▸ Work instructions
Reproduce each line of the material precisely.

▸ Data extract
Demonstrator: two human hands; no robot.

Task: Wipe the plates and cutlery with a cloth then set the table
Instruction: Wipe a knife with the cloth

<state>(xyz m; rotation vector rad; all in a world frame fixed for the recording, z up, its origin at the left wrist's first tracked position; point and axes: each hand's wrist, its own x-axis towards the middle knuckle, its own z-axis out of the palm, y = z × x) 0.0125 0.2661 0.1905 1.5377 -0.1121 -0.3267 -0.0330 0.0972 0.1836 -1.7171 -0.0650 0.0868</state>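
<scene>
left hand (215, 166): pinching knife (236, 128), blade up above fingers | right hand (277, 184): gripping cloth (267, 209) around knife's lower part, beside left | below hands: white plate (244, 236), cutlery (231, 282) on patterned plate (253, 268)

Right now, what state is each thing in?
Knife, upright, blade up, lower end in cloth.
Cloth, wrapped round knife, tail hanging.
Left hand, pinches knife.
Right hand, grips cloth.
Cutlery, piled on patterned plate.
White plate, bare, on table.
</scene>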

▸ Problem solution
Demonstrator: two human hands; no robot.

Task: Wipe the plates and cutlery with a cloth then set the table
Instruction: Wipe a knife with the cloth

<state>(xyz m; rotation vector rad; all in a world frame fixed for the recording, z up, its origin at the left wrist's first tracked position; point and axes: each hand's wrist, its own x-axis towards the middle knuckle, its own z-axis out of the palm, y = z × x) 0.0125 0.2661 0.1905 1.5377 -0.1121 -0.3267 -0.0330 0.0972 0.1836 -1.7171 -0.0650 0.0868</state>
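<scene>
left hand (215, 166): pinching knife (236, 128), blade up above fingers | right hand (277, 184): gripping cloth (267, 209) around knife's lower part, beside left | below hands: white plate (244, 236), cutlery (231, 282) on patterned plate (253, 268)

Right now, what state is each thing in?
Knife, upright, blade up, lower end in cloth.
Cloth, wrapped round knife, tail hanging.
Left hand, pinches knife.
Right hand, grips cloth.
Cutlery, piled on patterned plate.
White plate, bare, on table.
</scene>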

The output as shown is complete.